*About this task*:
Return the data below exactly, but only from the line containing "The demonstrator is" through the line containing "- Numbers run", with both of those lines included.

*Input data*:
┌──
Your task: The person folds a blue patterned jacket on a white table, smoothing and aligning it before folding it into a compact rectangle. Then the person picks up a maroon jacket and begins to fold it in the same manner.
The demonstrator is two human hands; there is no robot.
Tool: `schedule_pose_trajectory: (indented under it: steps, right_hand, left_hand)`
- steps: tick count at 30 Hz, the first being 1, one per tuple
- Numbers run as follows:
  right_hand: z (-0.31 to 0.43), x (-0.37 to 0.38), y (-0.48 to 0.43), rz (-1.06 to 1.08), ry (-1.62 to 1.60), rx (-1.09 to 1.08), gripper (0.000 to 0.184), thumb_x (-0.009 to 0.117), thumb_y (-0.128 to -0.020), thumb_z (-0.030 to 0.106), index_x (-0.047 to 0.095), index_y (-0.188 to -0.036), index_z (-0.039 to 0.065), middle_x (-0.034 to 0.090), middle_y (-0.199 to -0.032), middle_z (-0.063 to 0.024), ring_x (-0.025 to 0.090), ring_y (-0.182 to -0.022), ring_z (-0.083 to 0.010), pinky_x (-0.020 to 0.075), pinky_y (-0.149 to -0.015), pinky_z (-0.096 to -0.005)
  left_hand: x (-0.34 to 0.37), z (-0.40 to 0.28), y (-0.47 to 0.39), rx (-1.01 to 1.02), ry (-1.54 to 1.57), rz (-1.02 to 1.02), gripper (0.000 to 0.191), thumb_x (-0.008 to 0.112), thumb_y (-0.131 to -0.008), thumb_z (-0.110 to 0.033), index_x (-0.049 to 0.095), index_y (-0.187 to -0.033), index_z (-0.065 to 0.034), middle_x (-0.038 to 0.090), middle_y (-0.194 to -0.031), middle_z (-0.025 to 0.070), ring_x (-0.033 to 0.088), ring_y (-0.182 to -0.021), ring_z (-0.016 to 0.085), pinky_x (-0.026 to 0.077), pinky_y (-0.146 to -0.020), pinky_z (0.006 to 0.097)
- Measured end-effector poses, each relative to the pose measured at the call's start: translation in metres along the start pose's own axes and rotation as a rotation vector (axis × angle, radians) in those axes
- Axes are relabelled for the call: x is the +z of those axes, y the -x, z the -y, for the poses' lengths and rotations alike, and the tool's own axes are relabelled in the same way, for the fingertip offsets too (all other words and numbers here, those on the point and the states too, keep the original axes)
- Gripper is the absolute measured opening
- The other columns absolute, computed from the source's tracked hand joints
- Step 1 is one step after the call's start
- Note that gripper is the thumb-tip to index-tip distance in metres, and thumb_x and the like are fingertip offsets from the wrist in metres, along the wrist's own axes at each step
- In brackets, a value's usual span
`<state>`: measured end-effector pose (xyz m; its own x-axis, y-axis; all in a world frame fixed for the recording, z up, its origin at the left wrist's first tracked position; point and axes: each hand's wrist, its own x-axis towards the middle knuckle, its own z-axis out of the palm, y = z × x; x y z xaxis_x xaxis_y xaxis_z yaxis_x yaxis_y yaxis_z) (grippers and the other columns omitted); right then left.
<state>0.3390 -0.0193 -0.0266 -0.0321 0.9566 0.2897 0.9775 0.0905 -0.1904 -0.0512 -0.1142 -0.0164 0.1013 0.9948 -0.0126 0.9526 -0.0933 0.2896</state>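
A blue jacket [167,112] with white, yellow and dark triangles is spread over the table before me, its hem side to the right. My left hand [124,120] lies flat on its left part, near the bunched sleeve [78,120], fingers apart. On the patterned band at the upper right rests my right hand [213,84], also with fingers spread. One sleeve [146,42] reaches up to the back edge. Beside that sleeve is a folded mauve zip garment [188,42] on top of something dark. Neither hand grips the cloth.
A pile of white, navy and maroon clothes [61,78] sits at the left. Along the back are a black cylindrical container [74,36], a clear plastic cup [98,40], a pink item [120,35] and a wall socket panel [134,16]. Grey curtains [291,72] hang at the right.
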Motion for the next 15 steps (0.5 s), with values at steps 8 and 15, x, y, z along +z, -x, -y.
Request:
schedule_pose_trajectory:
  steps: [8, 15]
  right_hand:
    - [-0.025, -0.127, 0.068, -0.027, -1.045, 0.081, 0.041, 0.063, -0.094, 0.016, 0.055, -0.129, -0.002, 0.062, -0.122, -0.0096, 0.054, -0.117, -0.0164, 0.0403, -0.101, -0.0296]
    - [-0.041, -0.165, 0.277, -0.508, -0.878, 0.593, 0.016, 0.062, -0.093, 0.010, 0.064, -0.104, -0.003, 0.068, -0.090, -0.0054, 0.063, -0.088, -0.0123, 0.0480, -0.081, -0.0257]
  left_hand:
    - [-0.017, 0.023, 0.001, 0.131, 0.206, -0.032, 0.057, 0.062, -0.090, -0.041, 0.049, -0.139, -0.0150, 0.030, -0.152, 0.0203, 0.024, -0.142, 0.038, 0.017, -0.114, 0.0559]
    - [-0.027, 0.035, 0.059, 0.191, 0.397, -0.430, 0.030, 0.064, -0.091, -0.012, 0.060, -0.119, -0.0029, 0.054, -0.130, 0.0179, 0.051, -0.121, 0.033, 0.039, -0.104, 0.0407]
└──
*Answer box*:
The demonstrator is two human hands; there is no robot.
Tool: `schedule_pose_trajectory: (indented under it: steps, right_hand, left_hand)`
- steps: tick count at 30 Hz, the first being 1, one per tuple
- Numbers run as follows:

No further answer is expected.